-- Your instructions --
The whole listing below, with no pictures, is to be repeated as it stands.
BEGIN Recorded data
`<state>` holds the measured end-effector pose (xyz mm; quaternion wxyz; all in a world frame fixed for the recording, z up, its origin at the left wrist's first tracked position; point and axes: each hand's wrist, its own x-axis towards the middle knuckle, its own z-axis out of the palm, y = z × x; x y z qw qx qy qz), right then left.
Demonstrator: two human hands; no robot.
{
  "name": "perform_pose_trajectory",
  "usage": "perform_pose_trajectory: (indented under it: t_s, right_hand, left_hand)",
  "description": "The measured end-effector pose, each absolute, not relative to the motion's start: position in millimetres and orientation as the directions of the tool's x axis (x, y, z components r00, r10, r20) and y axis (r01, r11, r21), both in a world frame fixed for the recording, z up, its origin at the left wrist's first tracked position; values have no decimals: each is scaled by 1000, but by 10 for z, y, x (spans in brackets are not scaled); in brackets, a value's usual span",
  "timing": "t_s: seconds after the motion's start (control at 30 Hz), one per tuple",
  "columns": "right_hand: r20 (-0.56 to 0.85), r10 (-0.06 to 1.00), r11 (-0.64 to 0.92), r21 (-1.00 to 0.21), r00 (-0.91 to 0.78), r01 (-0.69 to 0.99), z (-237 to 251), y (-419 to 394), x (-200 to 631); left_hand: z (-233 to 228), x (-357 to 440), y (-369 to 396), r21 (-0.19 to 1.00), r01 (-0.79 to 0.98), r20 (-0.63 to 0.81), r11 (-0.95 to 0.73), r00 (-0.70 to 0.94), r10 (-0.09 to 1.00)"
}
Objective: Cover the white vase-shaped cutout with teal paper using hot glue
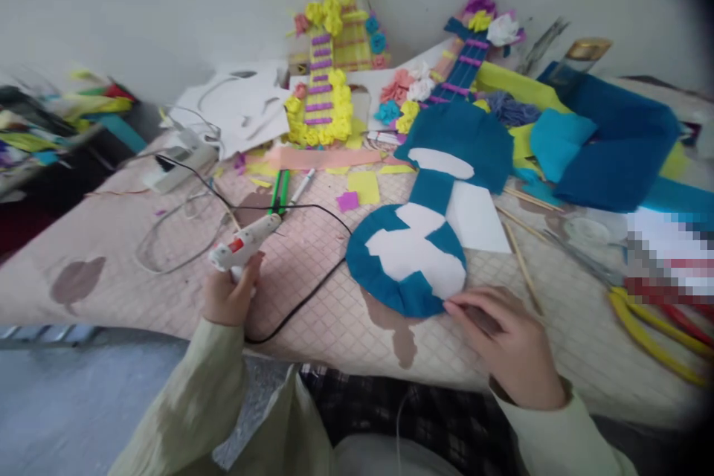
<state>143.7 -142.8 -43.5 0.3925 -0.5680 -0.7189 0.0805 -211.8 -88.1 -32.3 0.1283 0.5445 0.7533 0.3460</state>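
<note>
On table, left hand (226, 297) gripping glue gun (245, 244)

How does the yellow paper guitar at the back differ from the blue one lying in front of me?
The yellow guitar stands upright against the wall; the blue guitar lies flat on the table. The yellow one is edged with yellow paper flowers; the blue one's body shows bare white patches. The right hand touches the blue one's lower edge; nothing touches the yellow one. Both have purple bands across the neck.

Soft even daylight, overall motion blur, dark vignette at right corners.
</note>
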Motion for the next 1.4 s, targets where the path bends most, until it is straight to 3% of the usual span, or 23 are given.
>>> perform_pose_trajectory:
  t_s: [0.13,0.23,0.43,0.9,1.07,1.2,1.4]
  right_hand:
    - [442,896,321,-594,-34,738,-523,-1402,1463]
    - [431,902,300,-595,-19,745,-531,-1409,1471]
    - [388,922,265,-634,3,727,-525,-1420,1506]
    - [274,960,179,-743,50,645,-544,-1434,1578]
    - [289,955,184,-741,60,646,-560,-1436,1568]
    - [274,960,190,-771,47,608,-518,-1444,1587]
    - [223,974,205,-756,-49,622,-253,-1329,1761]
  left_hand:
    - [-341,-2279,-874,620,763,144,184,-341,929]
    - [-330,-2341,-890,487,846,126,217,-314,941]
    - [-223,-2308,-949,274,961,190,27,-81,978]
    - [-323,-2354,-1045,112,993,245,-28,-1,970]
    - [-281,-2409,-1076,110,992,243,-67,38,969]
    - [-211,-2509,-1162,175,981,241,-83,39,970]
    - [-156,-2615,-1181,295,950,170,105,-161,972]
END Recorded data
-- Answer section --
`<state>` holds the measured end-effector pose (xyz mm; quaternion wxyz; all in a world frame fixed for the recording, z up, its origin at the left wrist's first tracked position; point and axes: each hand's wrist, its own x-axis towards the middle knuckle, its own z-axis out of the palm, y = z × x; x y z qw qx qy qz), right then left.
Demonstrator: two human hands; no robot.
{
  "name": "perform_pose_trajectory",
  "usage": "perform_pose_trajectory: (indented under it: t_s, right_hand, left_hand)",
  "description": "The measured end-effector pose, each absolute, not relative to the motion's start: position in millimetres and orientation as the directions of the tool's x axis (x, y, z components r00, r10, r20) and y axis (r01, r11, r21), both in a world frame fixed for the recording, z up, its origin at the left wrist's first tracked position; values have no decimals: each is scaled by 1000, but by 10 for z, y, x (spans in brackets are not scaled); in brackets, a value's usual span",
  "timing": "t_s: seconds after the motion's start (control at 30 Hz), one per tuple",
  "columns": "right_hand: r20 (-0.56 to 0.85), r10 (-0.06 to 1.00), r11 (-0.64 to 0.92), r21 (-1.00 to 0.21), r00 (-0.91 to 0.78), r01 (-0.69 to 0.99), z (-237 to 251), y (-419 to 394), x (-200 to 631); left_hand: z (-233 to 228), x (-357 to 440), y (-369 to 396), r21 (-0.19 to 1.00), r01 (-0.79 to 0.98), r20 (-0.63 to 0.81), r11 (-0.95 to 0.73), r00 (-0.70 to 0.94), r10 (-0.09 to 1.00)"
}
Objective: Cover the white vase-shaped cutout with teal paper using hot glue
<state>143.7 -142.8 -43.5 0.3925 -0.5680 -0.7189 0.0805 -211.8 -88.1 -32.3 0.1283 0.5445 0.7533 0.3460</state>
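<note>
On table, left hand (226, 297) gripping glue gun (245, 244)

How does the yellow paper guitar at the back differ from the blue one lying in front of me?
The yellow guitar stands upright against the wall; the blue guitar lies flat on the table. The yellow one is edged with yellow paper flowers; the blue one's body shows bare white patches. The right hand touches the blue one's lower edge; nothing touches the yellow one. Both have purple bands across the neck.

Soft even daylight, overall motion blur, dark vignette at right corners.
</note>
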Motion for the next 1.4 s, targets where the path bends most, until it is straight to 3% of the usual span, or 23 are given.
>>> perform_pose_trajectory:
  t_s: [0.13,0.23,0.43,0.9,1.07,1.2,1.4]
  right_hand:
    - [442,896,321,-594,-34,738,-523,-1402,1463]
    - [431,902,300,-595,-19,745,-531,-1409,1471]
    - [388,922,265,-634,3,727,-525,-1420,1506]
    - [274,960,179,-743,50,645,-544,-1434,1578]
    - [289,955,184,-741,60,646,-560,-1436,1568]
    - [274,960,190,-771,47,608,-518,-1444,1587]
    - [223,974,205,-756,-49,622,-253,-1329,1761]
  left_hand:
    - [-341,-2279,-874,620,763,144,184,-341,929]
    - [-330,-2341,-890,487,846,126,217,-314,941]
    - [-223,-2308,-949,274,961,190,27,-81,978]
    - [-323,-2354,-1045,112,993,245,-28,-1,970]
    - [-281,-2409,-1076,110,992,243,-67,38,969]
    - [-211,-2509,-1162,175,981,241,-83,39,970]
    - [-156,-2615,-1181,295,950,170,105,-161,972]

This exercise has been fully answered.